CMS Faces a Call to Improve Telehealth Coverage for Rural Health Providers
A letter signed by 20 organizations calls on the agency to expand telehealth coverage for mental health and other services delivered through critical access hospitals, federally qualified health centers and rural health clinics.
September 27, 2021 – Several organizations are making an extra effort to lobby for expanded telehealth coverage for rural healthcare providers beyond the pandemic.
While telehealth advocates have been lobbying the Centers for Medicare & Medicaid Services to make permanent a number of rules enacted during the pandemic to improve access and coverage, they’re putting emphasis on telemental health services delivered through federally qualified health centers (FQHCs), rural health centers (RHCs) and critical access hospitals (CAHs).
Those facilities have been especially hard hit during the COVID-19 crisis. They were limited in how they could use connected health prior to the pandemic and have been able to greatly expand those platforms during the crisis, but now face the prospect of losing those freedoms if CMS doesn’t address them in the proposed 2022 Physician Fee Schedule.
“We agree that telehealth payment should be addressed for Rural Health Clinics (RHCs) and Federally Qualified Health Centers (FQHCs), and also believe outpatient behavioral therapy services offered by Critical Access Hospitals (CAHs) are a key component of a comprehensive rural behavioral health strategy,” reads a letter recently sent to CMS Administrator Chiquita Brooks-LaSure and signed by 20 organizations. “Without action to ensure these hospitals can bill tele-behavioral health as they do in-person services, access to CAH-provided outpatient will be lost for thousands of Americans in rural areas.”
There are roughly 1,370 FQHCs in the US, though that number sits closer to 14,200 when taking into account “look-alikes” and service sites that operate like FQHCs. RHCs number about 4,500, and there are roughly 1,350 CAHs scattered across the country. Each of the three healthcare sites operate under different federal guidelines, and their value in providing care to underserved populations and in underserved parts of the country is well-proven.

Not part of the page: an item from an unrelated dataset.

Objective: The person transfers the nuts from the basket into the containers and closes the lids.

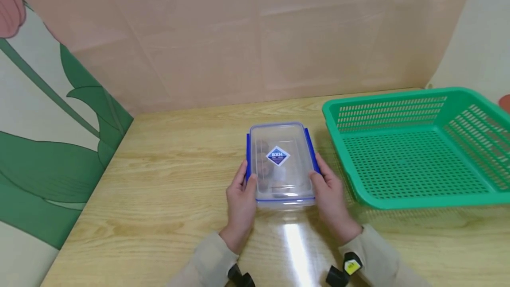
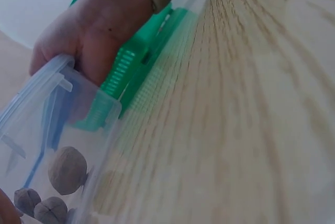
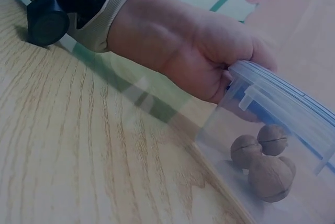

In many instances, these sites offer services that their target populations would not otherwise be able to access, often because they can’t afford those services. This is especially true for patients in need of mental or behavioral health services or dealing with substance abuse issues, as specialists are hard to find and even harder to visit in person in rural and remote regions – particularly during a pandemic.
And while rural healthcare providers have been seeing success in using virtual visits to connect patients to care resources, they also need the reimbursements to keep those programs up and running.
According to the letter to LaSure, roughly 20 percent of America’s rural residents are dealing with some sort of mental health issue, and suicide rates are 40 percent higher in those areas. Those numbers rise even higher in Medicare populations, which tend to be older.
“Even in the absence of COVID-19, the ability of CAHs to furnish outpatient behavioral therapy via telehealth has improved continuity of care by easing some of the often-challenging transportation requirements in rural settings, which can be exacerbated during the winter months,” the letter ststes. “CAHs serve communities characterized by access to care barriers, and CMS’ flexibilities have enabled CAHs to not only maintain access to outpatient behavioral therapy during the COVID-19 PHE, but it has also driven CAHs to identify and implement more efficient and clinically appropriate delivery of care models that leverage telecommunications technology.”
“Given the enormity of the challenge ahead of us, we must leverage our entire rural safety net to address these surging behavioral health needs,” it concludes. “We strongly believe that CMS should ensure CAHs, RHCs, FQHCs, and other providers are all equipped to fully leverage telehealth and that they are able to bill for clinically equivalent services the same way they would an in-person service.”
The letter is signed by, among others, the Alliance for Connected Care, American Psychiatric Association, National Association of Rural Health Clinics, National Rural Health Association and a handful of health systems.